- **PROBLEM TO WORK ON**
The first line of the entries through the line bearing "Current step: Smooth": copy these lines exactly and return nothing else.
─── DATA PROVIDED ───
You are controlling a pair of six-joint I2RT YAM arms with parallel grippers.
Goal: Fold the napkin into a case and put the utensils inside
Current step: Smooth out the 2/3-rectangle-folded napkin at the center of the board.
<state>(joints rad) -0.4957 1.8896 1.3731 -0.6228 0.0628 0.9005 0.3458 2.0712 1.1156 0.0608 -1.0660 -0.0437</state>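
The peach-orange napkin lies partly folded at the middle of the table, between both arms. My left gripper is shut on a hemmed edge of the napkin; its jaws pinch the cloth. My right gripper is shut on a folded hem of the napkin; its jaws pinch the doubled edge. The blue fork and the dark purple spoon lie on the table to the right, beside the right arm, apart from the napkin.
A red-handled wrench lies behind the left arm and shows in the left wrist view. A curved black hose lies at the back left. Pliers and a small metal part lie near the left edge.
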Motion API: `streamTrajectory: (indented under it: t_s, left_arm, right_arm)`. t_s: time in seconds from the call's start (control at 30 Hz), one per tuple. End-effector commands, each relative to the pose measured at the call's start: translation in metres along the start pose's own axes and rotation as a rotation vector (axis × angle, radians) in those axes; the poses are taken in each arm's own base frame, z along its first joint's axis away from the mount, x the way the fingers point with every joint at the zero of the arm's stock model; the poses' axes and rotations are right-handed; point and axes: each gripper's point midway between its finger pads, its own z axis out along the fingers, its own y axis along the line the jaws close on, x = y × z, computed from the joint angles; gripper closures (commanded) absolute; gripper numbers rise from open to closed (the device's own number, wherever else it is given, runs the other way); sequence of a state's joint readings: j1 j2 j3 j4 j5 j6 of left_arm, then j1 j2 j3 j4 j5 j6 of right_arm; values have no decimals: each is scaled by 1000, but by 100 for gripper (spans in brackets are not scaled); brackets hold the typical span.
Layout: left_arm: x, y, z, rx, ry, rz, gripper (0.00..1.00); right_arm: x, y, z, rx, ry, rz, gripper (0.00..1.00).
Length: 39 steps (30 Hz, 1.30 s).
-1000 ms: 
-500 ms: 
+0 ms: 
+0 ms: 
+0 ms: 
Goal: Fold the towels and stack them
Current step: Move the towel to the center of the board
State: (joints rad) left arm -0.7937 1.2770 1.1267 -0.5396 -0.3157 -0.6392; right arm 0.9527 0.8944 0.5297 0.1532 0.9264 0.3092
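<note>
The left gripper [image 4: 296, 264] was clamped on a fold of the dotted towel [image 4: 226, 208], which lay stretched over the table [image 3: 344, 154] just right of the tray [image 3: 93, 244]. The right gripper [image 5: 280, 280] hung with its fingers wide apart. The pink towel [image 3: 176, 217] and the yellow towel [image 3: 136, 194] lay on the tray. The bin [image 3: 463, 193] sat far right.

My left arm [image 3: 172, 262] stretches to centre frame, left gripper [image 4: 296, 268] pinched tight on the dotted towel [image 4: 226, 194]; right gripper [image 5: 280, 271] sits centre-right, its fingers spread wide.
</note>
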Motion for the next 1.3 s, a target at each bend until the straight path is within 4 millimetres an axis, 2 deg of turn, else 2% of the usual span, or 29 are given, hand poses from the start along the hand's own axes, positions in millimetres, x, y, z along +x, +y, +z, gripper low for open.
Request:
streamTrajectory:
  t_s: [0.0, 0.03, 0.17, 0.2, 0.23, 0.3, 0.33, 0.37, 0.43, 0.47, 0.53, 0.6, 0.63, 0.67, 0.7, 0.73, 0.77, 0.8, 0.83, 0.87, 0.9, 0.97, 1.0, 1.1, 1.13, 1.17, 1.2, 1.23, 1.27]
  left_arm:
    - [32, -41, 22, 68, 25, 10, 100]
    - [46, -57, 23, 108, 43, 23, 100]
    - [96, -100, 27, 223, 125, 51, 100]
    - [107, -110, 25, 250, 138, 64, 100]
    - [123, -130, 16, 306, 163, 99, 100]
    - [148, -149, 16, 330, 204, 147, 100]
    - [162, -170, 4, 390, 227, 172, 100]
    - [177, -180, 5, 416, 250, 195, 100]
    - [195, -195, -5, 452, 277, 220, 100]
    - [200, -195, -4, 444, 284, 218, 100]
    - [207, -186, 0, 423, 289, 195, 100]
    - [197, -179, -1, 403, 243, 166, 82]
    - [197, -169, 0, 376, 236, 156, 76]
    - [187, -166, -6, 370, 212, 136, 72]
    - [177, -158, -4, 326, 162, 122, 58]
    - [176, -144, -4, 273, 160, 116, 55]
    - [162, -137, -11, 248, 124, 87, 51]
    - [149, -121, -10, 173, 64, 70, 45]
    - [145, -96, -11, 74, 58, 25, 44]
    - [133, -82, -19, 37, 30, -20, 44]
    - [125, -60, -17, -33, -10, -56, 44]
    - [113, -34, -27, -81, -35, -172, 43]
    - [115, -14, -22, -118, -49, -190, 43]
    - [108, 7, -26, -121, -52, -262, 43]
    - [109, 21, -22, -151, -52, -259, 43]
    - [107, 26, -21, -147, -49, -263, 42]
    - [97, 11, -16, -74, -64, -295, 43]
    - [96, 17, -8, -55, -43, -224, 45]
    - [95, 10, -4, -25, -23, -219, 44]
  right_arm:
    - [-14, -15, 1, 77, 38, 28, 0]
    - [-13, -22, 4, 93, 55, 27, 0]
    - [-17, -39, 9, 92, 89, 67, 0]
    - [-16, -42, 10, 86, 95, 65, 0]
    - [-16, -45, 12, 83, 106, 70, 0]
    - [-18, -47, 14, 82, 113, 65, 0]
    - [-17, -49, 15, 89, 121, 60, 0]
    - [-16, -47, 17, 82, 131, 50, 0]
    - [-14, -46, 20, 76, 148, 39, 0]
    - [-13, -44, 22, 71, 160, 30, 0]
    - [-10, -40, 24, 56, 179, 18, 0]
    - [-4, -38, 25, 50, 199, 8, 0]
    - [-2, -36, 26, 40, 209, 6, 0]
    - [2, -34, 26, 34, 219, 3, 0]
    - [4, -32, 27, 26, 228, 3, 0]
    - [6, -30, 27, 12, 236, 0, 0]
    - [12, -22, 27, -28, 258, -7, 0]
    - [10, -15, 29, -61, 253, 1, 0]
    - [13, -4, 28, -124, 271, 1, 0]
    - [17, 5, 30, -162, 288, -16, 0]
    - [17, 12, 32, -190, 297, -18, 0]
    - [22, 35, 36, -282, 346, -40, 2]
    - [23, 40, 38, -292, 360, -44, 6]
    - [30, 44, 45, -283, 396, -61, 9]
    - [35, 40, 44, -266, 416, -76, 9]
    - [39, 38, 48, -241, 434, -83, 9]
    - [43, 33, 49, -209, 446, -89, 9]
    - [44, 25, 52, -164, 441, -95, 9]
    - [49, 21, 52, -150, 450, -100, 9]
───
- **EXERCISE RESULT**
You are controlling a pair of six-joint I2RT YAM arms with parallel grippers.
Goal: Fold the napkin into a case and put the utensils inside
Current step: Smooth out the 2/3-rectangle-folded napkin at the center of the board.

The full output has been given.